For symmetric ciphers, we provide a low level as well as a high-level api construction.

Symmetric ciphers, as an introduction, have the following basic properties, for all non-empty m (as, if a message is empty, you’re not encrypting anything and c = m):

 E(K, m) = c
 D(K, c) = m
 D(K, E(K, m)) = m
 
 Where:
    E: Encryption function
    D: Decryption function
    K: Some symmetric key
    m: Some message, or plainText
    c: Some ciphertext

However, in practice, block ciphers (and most secure stream ciphers like Salsa20) require a nonce as well (called an initialization vector for block ciphers). As such, we need to either provide it explicitly, or implicitly in our cipher construction. TSec provides such an implicit construction using IvStrategy.

Usage

These are the imports you will need for basic usage:

  import tsec.common._
  import tsec.cipher.symmetric._
  import tsec.cipher.symmetric.jca._
  import cats.effect.IO

In tsec, we provide a few default constructions for simple AES encryption: AES/CTR and AES/CBC. For Authenticated encryption, we provide an AES/GCM construction.

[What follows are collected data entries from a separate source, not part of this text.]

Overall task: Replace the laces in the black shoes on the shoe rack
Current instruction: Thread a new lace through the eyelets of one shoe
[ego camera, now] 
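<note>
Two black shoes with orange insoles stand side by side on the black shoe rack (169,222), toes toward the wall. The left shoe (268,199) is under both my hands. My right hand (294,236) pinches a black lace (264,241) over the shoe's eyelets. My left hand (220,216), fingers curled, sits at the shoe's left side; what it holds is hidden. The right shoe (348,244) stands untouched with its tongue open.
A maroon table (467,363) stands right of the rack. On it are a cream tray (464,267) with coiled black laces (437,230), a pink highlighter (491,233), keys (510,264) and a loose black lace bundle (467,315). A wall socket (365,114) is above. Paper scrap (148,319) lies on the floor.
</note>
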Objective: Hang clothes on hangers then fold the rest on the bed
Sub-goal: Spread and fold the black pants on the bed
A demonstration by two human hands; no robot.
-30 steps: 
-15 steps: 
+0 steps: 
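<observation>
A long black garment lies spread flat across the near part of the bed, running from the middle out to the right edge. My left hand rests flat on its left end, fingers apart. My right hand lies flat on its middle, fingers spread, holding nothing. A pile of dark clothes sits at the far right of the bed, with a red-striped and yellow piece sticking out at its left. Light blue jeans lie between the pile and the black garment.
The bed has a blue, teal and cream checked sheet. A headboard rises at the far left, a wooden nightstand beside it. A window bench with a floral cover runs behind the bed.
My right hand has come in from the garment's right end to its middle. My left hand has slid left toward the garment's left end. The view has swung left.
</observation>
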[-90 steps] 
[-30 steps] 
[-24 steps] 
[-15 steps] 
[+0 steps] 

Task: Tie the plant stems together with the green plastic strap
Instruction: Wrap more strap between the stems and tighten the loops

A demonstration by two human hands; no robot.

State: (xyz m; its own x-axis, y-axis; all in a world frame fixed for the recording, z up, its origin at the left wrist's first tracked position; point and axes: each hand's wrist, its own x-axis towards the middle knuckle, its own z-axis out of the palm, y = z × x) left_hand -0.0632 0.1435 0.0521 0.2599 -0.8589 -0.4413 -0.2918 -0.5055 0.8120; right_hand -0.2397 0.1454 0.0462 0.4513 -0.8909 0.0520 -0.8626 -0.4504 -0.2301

To be able to generate initialization vectors for a particular cipher, you must either have an implicit IvStrategy[A](where A is the algorithm type, i.e AES128GCM) in scope, or pass it explicitly, or use it to generate a nonce of the right size:

scala>   val toEncrypt = "hi hello welcome to tsec".utf8Bytes
toEncrypt: Array[Byte] = Array(104, 105, 32, 104, 101, 108, 108, 111, 32, 119, 101, 108, 99, 111, 109, 101, 32, 116, 111, 32, 116, 115, 101, 99)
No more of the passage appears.